Debt as applied to a Person means, without duplication: (i) all
items which in accordance with GAAP would be included in determining total
liabilities as shown on the liability side of a balance sheet of such Person as of
the date as of which Debt is to be determined, including Capitalized Lease
Obligations; (ii) all Contingent Obligations of such Person; (iii) all reimbursement
obligations in connection with letters of credit or letter of credit guaranties
issued for the account of such Person; and (iv) in the case of Borrowers (without
duplication), the Obligations and the Tontine Subordinated Debt. The Debt of a
Person shall include any recourse Debt of any partnership or joint venture in which
such Person is a general partner or joint venturer, except to the extent such Person
is not liable pursuant to the terms of the documents related thereto.

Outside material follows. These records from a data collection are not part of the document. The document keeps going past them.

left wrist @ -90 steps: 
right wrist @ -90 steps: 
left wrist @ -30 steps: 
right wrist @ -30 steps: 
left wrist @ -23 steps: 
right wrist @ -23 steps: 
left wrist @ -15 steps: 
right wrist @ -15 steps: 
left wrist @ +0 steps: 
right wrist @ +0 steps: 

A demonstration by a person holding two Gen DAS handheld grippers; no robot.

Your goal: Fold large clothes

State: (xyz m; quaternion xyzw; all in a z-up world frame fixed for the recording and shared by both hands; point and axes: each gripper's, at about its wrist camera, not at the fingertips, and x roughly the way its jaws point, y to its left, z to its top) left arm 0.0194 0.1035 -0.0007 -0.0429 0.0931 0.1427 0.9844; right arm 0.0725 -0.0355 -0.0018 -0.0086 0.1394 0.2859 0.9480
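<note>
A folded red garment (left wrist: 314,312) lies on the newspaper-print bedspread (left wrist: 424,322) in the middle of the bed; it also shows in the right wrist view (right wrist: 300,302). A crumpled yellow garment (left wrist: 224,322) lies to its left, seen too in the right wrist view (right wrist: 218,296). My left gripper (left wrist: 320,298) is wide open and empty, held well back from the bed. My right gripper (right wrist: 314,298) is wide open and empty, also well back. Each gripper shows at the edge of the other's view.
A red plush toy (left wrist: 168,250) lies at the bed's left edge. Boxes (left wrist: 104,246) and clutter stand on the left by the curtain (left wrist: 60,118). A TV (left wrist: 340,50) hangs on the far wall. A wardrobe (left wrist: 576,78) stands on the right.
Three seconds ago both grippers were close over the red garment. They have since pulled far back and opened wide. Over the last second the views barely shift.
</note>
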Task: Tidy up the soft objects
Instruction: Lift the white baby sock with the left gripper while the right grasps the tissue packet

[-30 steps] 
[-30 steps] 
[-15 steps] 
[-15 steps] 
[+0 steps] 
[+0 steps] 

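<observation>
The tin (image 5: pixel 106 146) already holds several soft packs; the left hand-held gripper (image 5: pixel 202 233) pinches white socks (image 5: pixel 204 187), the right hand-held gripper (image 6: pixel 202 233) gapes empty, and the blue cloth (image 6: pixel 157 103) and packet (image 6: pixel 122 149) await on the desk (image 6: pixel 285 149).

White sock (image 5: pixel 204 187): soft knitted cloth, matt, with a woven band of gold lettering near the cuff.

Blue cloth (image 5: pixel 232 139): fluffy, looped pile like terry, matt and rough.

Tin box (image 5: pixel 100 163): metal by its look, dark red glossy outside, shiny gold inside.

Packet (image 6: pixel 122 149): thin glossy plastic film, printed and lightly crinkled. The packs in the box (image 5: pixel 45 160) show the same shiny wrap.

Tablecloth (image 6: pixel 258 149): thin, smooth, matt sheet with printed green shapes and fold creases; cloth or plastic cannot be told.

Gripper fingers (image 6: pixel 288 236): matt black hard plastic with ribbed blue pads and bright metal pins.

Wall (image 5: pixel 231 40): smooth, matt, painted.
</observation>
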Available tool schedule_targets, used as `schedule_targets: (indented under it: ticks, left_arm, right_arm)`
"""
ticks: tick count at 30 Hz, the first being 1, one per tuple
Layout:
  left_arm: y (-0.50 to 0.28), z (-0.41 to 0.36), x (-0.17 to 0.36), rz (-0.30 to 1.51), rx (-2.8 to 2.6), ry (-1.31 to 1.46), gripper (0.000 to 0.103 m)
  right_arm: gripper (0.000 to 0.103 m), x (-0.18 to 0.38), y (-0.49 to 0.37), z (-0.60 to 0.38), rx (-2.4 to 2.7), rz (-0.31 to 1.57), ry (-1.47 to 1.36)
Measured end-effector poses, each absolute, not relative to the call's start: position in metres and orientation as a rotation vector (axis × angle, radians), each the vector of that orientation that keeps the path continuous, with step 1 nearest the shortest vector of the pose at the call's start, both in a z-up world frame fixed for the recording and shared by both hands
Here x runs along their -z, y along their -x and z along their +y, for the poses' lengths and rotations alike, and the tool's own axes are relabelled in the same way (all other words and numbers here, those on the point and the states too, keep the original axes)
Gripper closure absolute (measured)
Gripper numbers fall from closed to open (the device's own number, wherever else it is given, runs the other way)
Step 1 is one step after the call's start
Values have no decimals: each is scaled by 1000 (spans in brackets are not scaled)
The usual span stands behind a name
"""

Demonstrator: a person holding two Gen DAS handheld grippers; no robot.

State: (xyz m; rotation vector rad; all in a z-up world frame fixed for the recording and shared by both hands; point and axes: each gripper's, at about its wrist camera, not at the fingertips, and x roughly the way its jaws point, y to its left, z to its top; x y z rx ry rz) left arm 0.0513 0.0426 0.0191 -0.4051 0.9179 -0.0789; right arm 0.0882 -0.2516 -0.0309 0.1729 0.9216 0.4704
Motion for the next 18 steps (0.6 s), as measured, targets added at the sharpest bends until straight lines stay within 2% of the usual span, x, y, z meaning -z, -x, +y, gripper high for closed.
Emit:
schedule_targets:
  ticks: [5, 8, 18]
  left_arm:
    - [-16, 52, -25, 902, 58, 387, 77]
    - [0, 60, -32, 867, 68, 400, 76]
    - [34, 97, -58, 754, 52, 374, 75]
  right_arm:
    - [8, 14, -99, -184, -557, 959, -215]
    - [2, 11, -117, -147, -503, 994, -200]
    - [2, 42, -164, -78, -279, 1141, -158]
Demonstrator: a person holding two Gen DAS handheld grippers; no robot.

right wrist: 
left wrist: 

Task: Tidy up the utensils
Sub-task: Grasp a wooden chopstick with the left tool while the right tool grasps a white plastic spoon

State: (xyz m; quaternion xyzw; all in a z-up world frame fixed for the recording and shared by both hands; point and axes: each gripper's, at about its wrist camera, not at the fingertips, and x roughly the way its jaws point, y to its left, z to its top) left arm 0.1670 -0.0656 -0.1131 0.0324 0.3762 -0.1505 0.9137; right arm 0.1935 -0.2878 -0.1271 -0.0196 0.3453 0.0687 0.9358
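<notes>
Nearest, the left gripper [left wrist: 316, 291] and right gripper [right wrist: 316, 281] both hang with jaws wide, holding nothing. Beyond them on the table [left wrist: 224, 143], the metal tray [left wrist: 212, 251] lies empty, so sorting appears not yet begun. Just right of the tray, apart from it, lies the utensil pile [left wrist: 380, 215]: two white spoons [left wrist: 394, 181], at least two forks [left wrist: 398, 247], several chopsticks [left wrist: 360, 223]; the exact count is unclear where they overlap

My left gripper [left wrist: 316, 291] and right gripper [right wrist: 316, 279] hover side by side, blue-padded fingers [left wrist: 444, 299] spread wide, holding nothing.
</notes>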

EBITDA with respect to any period of the Credit Parties, on a
consolidated basis, Adjusted Net Earnings from Operations, plus, to the
extent deducted in the determination of Adjusted Net Earnings from Operations for
that period (but without duplication), interest expenses, Federal, state, local and
foreign income taxes, depreciation, amortization, non-cash compensation expenses and
other identified non-cash items not otherwise included which are acceptable to
Agent.
Eligible Cash Collateral cash representing proceeds of Collateral or
proceeds from such other source of funding which is satisfactory to Agent, in its
reasonable discretion, that is deposited into a demand deposit, money market or
other account in Agents name and subject to Agents Liens, for the Pro Rata
benefit of Lenders, and which cash deposit is in addition to and not in
substitution for amounts previously deposited into the Cash Collateral Account
pursuant to the provisions of Sections 1.2.7, of this Agreement or the provisions of
Sections 5.2.4 of this Agreement; provided, however, the term
Eligible Cash Collateral shall not include (i) any cash (a) to the extent Agent,
on behalf of itself and the Lenders, does not have therein a valid, enforceable
first priority Lien; (b) to the extent that any defense, counterclaim, setoff or
dispute exists or is asserted with respect thereto; or (c) that it is subject to any
Lien of any Person, other than Liens in favor of Agent, on behalf of itself and
Lenders, or that is not owned by a Credit Party, or (ii) any Cash Collateral
described in the definition of LC Reserve.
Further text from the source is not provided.